** TASK **
From the data, return each line holding the word "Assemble".

** DATA FOR THIS TASK **
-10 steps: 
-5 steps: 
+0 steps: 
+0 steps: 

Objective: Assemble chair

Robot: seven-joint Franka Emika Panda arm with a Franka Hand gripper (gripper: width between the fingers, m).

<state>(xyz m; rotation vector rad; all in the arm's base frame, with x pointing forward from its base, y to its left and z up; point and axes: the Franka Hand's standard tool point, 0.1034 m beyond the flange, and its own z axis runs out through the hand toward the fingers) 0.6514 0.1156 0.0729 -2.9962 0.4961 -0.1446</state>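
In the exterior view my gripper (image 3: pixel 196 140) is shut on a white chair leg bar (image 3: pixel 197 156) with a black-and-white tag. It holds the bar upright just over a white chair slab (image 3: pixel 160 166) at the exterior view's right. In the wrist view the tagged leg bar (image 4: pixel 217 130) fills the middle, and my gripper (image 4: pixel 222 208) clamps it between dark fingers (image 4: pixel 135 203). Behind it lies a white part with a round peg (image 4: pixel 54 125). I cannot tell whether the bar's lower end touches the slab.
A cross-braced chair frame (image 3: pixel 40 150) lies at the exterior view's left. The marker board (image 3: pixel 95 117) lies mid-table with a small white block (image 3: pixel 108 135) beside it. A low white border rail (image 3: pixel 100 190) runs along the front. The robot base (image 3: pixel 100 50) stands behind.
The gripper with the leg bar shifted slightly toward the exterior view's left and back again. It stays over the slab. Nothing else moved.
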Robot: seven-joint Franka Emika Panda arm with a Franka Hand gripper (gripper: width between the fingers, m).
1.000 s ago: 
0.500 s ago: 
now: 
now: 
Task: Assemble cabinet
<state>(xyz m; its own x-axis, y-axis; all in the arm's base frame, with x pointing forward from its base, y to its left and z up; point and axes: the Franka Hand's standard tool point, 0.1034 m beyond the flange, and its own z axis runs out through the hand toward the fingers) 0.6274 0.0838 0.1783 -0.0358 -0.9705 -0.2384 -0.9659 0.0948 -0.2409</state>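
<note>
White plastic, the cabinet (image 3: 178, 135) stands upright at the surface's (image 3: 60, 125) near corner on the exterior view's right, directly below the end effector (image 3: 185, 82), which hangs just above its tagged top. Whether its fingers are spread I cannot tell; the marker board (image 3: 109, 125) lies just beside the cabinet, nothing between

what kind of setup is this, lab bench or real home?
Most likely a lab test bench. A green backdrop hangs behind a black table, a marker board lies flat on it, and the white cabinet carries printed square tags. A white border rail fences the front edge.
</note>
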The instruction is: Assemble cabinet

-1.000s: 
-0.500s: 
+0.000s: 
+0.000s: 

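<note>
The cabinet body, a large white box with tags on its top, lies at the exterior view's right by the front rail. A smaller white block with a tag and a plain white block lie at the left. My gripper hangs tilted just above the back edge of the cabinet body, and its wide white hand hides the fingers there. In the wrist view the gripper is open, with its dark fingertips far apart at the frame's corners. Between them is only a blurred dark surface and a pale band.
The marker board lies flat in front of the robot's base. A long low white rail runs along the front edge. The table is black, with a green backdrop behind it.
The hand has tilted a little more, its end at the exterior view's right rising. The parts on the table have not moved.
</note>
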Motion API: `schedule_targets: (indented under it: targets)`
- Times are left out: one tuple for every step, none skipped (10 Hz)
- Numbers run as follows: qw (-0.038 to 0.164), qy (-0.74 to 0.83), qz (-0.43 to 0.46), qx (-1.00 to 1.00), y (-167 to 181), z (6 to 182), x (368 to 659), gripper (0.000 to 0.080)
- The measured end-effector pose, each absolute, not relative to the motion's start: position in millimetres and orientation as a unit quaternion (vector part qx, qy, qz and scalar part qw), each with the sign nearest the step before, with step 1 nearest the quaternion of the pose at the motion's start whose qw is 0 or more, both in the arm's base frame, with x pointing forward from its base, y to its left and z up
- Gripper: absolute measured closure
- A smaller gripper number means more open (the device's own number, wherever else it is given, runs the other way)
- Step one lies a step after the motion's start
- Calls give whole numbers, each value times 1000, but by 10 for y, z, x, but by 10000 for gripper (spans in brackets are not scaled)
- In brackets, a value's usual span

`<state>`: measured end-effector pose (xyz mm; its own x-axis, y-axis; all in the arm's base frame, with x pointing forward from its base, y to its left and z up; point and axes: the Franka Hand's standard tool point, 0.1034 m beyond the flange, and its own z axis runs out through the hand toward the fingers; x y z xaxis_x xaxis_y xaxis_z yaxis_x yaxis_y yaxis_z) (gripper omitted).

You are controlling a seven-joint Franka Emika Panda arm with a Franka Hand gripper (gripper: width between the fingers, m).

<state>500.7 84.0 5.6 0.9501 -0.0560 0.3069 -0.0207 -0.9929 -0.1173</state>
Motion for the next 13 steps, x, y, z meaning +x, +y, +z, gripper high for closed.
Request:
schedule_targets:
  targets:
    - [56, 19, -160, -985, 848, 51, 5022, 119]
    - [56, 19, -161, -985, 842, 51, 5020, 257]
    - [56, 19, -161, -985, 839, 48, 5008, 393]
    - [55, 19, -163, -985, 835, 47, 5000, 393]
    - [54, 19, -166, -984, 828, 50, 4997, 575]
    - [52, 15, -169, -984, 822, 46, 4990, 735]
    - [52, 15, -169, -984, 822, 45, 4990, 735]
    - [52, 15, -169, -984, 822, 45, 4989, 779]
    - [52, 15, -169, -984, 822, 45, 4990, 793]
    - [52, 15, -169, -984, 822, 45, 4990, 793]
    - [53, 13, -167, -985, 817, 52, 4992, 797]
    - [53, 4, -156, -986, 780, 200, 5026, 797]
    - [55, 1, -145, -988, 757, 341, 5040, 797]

** OUTPUT BELOW **
Objective: Assemble chair
Task: Assemble cabinet
The instruction is: Assemble cabinet

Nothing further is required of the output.